Mass spectrometry analyses were performed using Ultra-Performance Liquid Chromatograph ACQUITY UPLC I-Class (Waters Milford, MA, USA) coupled with Synapt G2-S mass spectrometer (Waters Milford, MA, USA) equipped with the electrospray ion source and quadrupole-time-of-flight mass analyzer. The resolving power of the TOF analyzer was set to 20,000 FWHM. The instrument was controlled and recorded data were processed using the MassLynx V4.1 software package (Waters, Milford, MA, USA). The mass spectrometry measurements were performed in the positive mode. The measurements in positive mode were performed with a capillary voltage set to 3.00 kV. The desolvation gas flow was 700 L/h and the temperature was set to 300 °C. The sampling cone voltage and source offset were set to 20 V and the source temperature was 120 °C. The sample was dissolved in methanol and injected directly into the electrospray ion source. The instrument worked with external calibration on sodium formate in the mass range of m/z = 50–1200. The leucine-enkephalin solution was used as the lock-spray reference material. The lock-spray spectrum of the leucine-enkephalin was generated by the lock spray source and correction was performed for every spectrum. The exact mass measurements for all peaks were performed within a 3 mDa mass error.

2.6. NMR Spectroscopy

The NMR spectra of the samples were recorded using an UltraShield 400 MHz instrument (Bruker, Bremen, Germany) and deuterated dimethyl sulfoxide (DMSO-d₆) was used as the solvent. Data were collected with a chemical shift relative to the residual solvent signal.
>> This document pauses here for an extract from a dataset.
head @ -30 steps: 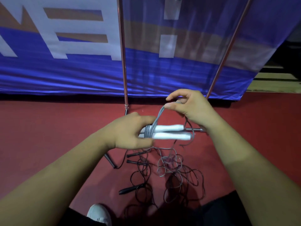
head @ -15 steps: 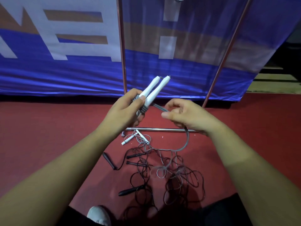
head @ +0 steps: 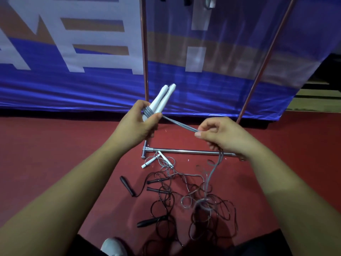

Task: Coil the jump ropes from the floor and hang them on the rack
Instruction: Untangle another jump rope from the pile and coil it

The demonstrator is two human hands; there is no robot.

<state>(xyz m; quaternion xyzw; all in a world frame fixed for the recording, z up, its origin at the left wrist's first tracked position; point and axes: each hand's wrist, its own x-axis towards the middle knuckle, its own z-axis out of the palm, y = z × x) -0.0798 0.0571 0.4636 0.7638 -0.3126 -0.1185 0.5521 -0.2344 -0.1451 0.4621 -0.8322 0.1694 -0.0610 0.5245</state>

2.7. Fourier Transform Infrared (FTIR) Spectroscopy

The infrared (IR) spectrum of the powder evidence was obtained with a Nicolet iS50 FT-IR Spectrometer (Thermo Scientific, Waltham, MA, USA)) using the ATR technique and the spectrum was collected in the 3500–400 cm⁻¹ wavenumber range.

2.8. Thermogravimetric Analysis (TGA) and Differential Scanning Calorimetry (DSC)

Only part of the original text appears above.